▶ WORK ORDER
Please output the entries below exactly as they are.

ENTRIES SUPPLIED Start Marker

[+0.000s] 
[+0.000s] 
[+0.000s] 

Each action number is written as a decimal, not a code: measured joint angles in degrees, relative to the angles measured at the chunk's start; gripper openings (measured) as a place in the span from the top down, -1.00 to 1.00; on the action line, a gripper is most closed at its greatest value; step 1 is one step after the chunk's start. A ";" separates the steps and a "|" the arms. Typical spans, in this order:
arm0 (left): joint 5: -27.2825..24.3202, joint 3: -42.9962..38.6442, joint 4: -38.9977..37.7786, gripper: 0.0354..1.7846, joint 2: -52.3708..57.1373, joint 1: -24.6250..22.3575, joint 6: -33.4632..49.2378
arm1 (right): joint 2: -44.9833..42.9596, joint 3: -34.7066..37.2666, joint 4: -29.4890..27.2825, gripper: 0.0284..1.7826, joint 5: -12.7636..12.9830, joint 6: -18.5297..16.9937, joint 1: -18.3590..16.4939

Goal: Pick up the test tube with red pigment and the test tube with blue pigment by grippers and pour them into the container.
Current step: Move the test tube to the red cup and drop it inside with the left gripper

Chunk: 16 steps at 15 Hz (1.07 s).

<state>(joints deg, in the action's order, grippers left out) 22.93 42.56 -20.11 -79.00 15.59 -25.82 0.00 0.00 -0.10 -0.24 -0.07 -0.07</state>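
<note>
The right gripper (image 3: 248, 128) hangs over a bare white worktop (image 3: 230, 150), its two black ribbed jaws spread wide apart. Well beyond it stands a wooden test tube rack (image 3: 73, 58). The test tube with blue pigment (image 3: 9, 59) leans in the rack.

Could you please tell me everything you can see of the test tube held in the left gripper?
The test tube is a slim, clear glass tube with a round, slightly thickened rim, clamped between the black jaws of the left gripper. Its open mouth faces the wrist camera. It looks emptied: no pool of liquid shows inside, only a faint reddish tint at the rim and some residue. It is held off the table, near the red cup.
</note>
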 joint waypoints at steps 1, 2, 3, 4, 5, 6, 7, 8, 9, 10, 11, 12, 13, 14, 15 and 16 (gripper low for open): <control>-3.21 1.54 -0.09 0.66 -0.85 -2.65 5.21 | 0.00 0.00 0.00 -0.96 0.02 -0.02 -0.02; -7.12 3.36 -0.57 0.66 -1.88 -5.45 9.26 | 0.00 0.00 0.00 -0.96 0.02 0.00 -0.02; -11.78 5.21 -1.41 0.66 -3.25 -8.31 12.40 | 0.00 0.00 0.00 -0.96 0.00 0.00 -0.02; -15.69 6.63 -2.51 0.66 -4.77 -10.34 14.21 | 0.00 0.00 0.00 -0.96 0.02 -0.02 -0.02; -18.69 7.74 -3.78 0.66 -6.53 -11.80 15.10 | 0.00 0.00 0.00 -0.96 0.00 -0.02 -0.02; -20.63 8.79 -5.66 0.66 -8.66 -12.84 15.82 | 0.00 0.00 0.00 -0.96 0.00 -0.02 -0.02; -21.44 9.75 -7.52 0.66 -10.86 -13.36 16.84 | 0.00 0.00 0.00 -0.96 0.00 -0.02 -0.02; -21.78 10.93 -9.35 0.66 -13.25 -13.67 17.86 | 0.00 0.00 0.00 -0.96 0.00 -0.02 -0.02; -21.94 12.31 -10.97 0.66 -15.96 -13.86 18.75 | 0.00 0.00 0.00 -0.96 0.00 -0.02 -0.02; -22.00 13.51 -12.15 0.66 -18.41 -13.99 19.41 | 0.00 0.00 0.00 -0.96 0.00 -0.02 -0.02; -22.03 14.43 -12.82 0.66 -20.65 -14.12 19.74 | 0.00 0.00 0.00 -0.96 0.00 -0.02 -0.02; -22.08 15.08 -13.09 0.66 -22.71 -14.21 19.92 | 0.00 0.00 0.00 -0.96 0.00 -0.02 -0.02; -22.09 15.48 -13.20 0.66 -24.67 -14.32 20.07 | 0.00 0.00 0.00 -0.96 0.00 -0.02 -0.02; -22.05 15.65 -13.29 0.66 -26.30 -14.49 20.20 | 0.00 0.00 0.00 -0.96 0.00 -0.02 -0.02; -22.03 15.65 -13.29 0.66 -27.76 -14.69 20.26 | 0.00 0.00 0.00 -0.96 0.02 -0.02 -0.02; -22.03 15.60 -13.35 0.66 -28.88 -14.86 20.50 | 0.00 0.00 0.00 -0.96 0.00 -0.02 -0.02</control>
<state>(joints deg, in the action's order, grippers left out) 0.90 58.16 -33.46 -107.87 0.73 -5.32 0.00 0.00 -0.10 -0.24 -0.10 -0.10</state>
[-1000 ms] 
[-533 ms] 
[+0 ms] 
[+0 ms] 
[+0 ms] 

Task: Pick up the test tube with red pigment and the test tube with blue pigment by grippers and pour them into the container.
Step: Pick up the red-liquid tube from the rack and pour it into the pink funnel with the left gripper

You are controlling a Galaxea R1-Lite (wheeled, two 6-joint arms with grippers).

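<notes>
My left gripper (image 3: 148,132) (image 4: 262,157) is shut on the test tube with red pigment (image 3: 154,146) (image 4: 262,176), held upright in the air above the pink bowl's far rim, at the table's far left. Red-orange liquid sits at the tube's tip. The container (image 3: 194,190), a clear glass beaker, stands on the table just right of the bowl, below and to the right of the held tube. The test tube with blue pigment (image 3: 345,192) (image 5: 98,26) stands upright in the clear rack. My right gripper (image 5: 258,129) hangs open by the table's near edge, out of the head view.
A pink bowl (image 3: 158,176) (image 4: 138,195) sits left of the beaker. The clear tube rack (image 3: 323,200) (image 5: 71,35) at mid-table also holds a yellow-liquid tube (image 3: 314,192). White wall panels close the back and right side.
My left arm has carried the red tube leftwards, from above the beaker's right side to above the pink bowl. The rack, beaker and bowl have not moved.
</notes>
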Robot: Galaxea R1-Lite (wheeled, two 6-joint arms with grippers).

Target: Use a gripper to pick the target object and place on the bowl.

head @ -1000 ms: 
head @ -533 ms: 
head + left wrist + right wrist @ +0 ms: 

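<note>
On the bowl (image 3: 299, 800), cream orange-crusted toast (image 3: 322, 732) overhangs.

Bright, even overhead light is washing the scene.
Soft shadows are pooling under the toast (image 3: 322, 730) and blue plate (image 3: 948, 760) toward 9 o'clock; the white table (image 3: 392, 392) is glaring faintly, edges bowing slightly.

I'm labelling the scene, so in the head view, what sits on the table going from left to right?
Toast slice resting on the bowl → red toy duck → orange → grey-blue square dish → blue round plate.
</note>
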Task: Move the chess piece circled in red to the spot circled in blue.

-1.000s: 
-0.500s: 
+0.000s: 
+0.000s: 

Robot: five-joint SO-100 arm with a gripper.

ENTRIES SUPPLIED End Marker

▶ RESPONSE TO THIS TASK
[+0.000s] 
[+0.000s] 
[+0.000s] 

Each action number is written as a decimal, not a code: measured joint angles in degrees, relative to the angles measured at the chunk's start; gripper openings (measured) as a place in the span from the top down, -1.00 to 1.00; on the action line, a gripper is most closed at its greatest value; step 1 is one step after the chunk's start. A ";" separates the steps and a "|" the arms. Typical spans, in this order:
arm0 (left): joint 5: -27.2825..24.3202, joint 3: -42.9962..38.6442, joint 4: -38.9977..37.7786, gripper: 0.0354..1.7846, joint 2: -52.3708..57.1373, joint 1: -24.6250..22.3575, joint 6: -33.4632..49.2378
arm1 (right): joint 2: -44.9833..42.9596, joint 3: -34.7066..37.2666, joint 4: -29.4890..27.2825, gripper: 0.0284..1.7826, joint 5: -12.7636..12.9830, joint 6: -18.5297..16.9937, joint 1: -18.3590..16.4939

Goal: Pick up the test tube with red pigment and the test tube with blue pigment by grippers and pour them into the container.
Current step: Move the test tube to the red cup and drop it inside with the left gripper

Chunk: 16 steps at 15 Hz (1.07 s).

<state>(joints deg, in the action's order, grippers left out) 22.93 42.56 -20.11 -79.00 15.59 -25.82 0.00 0.00 -0.10 -0.24 -0.07 -0.07</state>
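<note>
The right gripper (image 3: 248, 128) hangs over a bare white worktop (image 3: 230, 150), its two black ribbed jaws spread wide apart. Well beyond it stands a wooden test tube rack (image 3: 73, 58). The test tube with blue pigment (image 3: 9, 59) leans in the rack.

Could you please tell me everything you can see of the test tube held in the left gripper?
The test tube is a slim, clear glass tube with a round, slightly thickened rim, clamped between the black jaws of the left gripper. Its open mouth faces the wrist camera. It looks emptied: no pool of liquid shows inside, only a faint reddish tint at the rim and some residue. It is held off the table, near the red cup.
</note>
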 joint waypoints at steps 1, 2, 3, 4, 5, 6, 7, 8, 9, 10, 11, 12, 13, 14, 15 and 16 (gripper low for open): <control>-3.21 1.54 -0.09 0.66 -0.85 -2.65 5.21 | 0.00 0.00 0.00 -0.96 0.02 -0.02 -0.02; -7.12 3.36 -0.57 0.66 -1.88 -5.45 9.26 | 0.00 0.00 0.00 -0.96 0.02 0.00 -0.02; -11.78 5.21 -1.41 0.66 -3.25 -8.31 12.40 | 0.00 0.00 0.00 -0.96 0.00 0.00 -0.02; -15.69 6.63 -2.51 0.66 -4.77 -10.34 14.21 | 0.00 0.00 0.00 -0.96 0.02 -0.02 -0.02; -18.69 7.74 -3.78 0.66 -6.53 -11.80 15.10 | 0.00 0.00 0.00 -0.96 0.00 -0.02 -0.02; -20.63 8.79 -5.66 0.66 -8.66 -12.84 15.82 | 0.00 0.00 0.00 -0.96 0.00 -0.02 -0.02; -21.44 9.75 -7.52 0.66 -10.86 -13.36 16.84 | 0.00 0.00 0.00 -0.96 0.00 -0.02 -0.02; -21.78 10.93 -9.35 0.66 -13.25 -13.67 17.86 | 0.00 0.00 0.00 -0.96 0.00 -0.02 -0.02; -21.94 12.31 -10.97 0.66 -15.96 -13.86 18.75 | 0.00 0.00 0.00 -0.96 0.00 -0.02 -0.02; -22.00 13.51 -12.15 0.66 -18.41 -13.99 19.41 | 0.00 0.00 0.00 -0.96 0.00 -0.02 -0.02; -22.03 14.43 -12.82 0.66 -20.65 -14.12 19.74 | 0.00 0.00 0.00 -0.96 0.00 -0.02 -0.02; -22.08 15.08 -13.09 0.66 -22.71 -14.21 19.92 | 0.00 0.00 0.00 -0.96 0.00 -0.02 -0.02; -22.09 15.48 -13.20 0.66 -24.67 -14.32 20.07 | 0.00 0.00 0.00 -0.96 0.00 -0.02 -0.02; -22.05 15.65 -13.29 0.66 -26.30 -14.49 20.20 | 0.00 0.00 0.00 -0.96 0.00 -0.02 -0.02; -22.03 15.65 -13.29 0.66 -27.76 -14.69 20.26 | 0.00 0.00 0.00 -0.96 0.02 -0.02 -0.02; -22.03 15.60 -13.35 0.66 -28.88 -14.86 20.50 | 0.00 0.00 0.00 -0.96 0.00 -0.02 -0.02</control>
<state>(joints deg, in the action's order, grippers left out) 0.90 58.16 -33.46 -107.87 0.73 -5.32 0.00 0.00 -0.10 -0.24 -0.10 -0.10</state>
[-1000 ms] 
[-533 ms] 
[+0 ms] 
[+0 ms] 
[+0 ms] 

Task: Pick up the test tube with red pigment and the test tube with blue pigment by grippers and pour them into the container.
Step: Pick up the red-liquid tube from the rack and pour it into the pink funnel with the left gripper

You are controlling a Galaxea R1-Lite (wheeled, two 6-joint arms with grippers).

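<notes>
My left gripper (image 3: 148,132) (image 4: 262,157) is shut on the test tube with red pigment (image 3: 154,146) (image 4: 262,176), held upright in the air above the pink bowl's far rim, at the table's far left. Red-orange liquid sits at the tube's tip. The container (image 3: 194,190), a clear glass beaker, stands on the table just right of the bowl, below and to the right of the held tube. The test tube with blue pigment (image 3: 345,192) (image 5: 98,26) stands upright in the clear rack. My right gripper (image 5: 258,129) hangs open by the table's near edge, out of the head view.
A pink bowl (image 3: 158,176) (image 4: 138,195) sits left of the beaker. The clear tube rack (image 3: 323,200) (image 5: 71,35) at mid-table also holds a yellow-liquid tube (image 3: 314,192). White wall panels close the back and right side.
My left arm has carried the red tube leftwards, from above the beaker's right side to above the pink bowl. The rack, beaker and bowl have not moved.
</notes>
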Robot: Galaxea R1-Lite (wheeled, two 6-joint arms with grippers).

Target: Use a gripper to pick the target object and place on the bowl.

head @ -1000 ms: 
head @ -533 ms: 
head + left wrist + right wrist @ +0 ms: 

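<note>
On the bowl (image 3: 299, 800), cream orange-crusted toast (image 3: 322, 732) overhangs.

Bright, even overhead light is washing the scene.
Soft shadows are pooling under the toast (image 3: 322, 730) and blue plate (image 3: 948, 760) toward 9 o'clock; the white table (image 3: 392, 392) is glaring faintly, edges bowing slightly.

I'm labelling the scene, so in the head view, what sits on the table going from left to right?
Toast slice resting on the bowl → red toy duck → orange → grey-blue square dish → blue round plate.
</note>
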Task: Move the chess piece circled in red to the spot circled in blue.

-1.000s: 
-0.500s: 
+0.000s: 
+0.000s: 

Robot: five-joint SO-100 arm with a gripper.

The output requires nothing else.